Paul Sullivan, analista do MédioOriente na Universidade de Defesa Nacional em Washington, disse à Bloomberg que «tomar o porto e a cidade pode cortar os fornecimentos aos principais grupos rebeldes e obrigar às negociações, porém, a guerrilha urbana numa cidade com este tamanho pode revelar-se cara e demorar mais tempo do que as previsões de alguns».
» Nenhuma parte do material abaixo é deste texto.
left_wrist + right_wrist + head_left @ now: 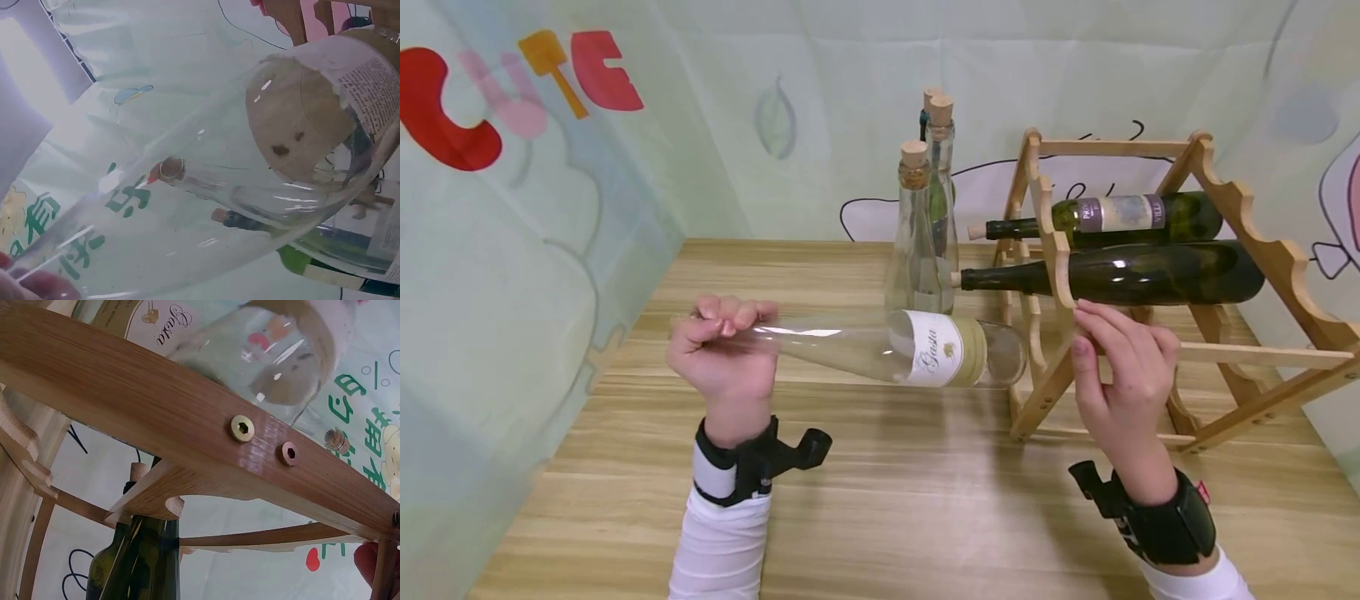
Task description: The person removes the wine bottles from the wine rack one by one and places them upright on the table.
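Observation:
My left hand [726,350] grips the neck of a clear glass bottle [835,346], held sideways above the table. The bottle has a white and gold label [943,350], and its base points right, overlapping the left side of a wooden wine rack [1262,356] in the head view. With thumb and fingertips, my right hand [1127,387] holds the rack's near left post. Two dark green bottles lie in the rack: a labelled one [1120,217] at the back and a plain one [1165,273] before it. Their corked necks stick out to the left.
Behind the held bottle stand clear corked bottles [913,225], with another cork [932,96] showing behind them. The wood-grain table [850,517] reaches back to a printed cloth backdrop [820,125]. Wooden rails of the rack cross much of the right wrist view.

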Tool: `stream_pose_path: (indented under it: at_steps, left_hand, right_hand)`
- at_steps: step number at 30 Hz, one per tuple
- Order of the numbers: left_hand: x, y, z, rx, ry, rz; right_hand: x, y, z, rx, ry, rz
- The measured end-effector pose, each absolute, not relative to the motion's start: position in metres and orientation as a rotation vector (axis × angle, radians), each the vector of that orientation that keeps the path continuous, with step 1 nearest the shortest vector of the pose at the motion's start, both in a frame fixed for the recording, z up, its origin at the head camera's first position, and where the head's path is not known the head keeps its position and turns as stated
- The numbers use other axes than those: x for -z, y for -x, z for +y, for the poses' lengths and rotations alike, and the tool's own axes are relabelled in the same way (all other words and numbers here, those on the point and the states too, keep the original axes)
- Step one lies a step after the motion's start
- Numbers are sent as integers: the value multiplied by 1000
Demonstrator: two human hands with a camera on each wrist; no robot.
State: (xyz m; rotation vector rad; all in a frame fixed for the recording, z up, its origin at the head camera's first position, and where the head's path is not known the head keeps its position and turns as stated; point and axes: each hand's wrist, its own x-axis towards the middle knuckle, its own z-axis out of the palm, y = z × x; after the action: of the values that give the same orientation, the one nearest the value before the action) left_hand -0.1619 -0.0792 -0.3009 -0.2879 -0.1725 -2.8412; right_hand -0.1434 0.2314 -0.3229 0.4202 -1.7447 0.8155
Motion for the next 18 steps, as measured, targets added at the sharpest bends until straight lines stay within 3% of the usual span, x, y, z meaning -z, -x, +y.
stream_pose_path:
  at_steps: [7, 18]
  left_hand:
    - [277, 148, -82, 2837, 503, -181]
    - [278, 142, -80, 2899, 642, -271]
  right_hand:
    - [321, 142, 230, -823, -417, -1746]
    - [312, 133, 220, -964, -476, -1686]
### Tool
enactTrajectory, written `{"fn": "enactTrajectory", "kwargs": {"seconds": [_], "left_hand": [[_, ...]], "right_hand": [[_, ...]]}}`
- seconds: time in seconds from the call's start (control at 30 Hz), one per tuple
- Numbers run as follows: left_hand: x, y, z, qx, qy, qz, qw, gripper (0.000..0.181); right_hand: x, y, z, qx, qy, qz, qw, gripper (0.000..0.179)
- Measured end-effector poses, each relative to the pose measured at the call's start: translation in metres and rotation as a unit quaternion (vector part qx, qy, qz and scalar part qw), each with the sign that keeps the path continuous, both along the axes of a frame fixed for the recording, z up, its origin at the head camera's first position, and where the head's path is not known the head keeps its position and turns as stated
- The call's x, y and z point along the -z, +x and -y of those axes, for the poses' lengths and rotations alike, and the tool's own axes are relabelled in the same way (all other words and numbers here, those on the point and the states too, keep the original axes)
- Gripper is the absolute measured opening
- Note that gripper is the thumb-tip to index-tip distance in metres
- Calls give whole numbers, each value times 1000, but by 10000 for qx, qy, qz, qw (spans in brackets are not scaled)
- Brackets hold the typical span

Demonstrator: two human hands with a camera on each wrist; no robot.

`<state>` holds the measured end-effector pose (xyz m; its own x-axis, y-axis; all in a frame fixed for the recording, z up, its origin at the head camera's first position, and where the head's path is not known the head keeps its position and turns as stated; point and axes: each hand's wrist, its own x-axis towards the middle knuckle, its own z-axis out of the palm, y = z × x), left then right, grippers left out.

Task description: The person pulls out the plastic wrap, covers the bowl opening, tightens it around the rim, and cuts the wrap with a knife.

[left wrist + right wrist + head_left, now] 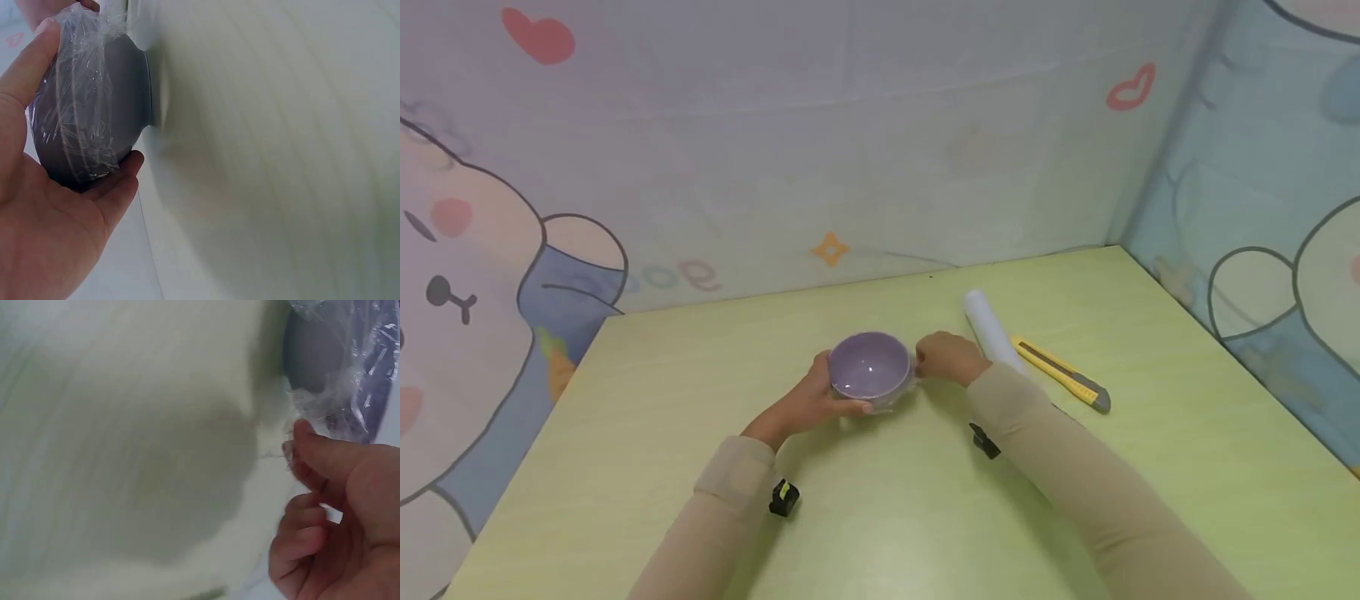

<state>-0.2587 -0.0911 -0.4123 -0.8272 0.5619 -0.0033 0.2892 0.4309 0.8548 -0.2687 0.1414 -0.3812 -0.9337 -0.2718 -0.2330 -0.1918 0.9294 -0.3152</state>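
Observation:
A purple bowl [869, 367] has clear plastic wrap [81, 94] clinging in wrinkles around its outer side. My left hand [811, 398] grips the bowl from the left, thumb on one side and fingers curled around the other. At the bowl's right side, my right hand [951, 357] pinches a loose edge of the wrap between thumb and forefinger. In the right wrist view the wrap [350, 381] runs from the bowl to those fingertips, and the other fingers are curled in. The left wrist view shows the bowl's foot close over the table.
A white roll [988, 329] lies behind my right forearm, partly hidden by it. Right of it is a yellow utility knife [1060, 373] on the pale green table [880, 533]. A printed cloth backdrop [880, 167] stands along the table's back and right edges.

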Motion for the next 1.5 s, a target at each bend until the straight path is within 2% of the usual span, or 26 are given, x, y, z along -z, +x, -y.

É improvável que os rebeldes consigam manter o controlo da cidade e ontem já havia relatos de que as forças huthis estavam a recuar na zona do aeroporto para posições defensivas. O apoio norte-americano, nomeadamente através de informação de inteligência, às forças do governo iemenita no exílio, apoiadas pela Arábia Saudita e Emirados Árabes Unidos, tem permitido que estas sejam capazes de escolher melhor os seus alvos no terreno. Mesmo assim, a ofensiva, que começou na quarta-feira, não tem avançado com a velocidade prevista, naquilo que tem sido um hábito nas previsões desde que sauditas e emiradenses decidiram entrar na guerra contra os rebeldes apoiados pelo Irão.
E nem sequer será pela influência de Teerão no conflito, que Riade continua a insistir ser substancial – opinião corroborada pela administração Trump –, mas pela capacidade dos huthis. «O apoio militar iraniano nunca foi muito significativo. O Iémen sempre teve enormes quantidades de armas. O verdadeiro problema para a coligação saudita não são as armas iranianas, mas a experiência e as táticas dos militares iemenitas», explica Sayigh ao SOL.

De qualquer maneira, o impasse na ONUpermite às forças da coligação liderada pelos sauditas ponderar a possibilidade de um ataque direto contra Hodeida. Aviões têm atacado posições dos rebeldes, mas a cidade continua a funcionar normalmente, tal como o porto. A ideia é evitar que a infraestrutura portuária seja atingida, aumentando ainda mais as agruras do povo iemenita.

De acordo com a ONU, cerca de 25 milhões de pessoas estão sem acesso a qualquer ajuda humanitária. No entanto, com os serviços de saúde destruídos ou fragilizados e a braços com uma epidemia de cólera, o Iémen não parece ainda ter batido suficientemente no fundo para que a comunidade internacional se resolva a atuar.

«A depauperação do povo iemenita é descomunal: 22 milhões de pessoas precisam de ajuda humanitária, oito milhões estão em risco de inanição, 50 mil morreram o ano passado de cólera e de doenças relacionadas com a cólera», contou Milliband à BBC Radio 4. 

A ONU garantia ontem, através de Lise Grande, que «dezenas de funcionários da ONU estão na cidade de Hodeida a ajudar a distribuir comida, água e serviços de saúde». A estimativa é que haja 600 mil civis na cidade, «muitos deles dependentes de assistência para sobreviverem».

Há semanas que as equipas no terreno se preparavam para a ofensiva, juntando, de acordo com Lise Grande, 63 mil toneladas de alimentos, dezenas de kits de emergência, suplementos de nutrição, água e combustível. Um navio da ONU atracou no porto na quarta-feira para descarregar alimentos, enquanto outros dois se esperam nos próximos dias.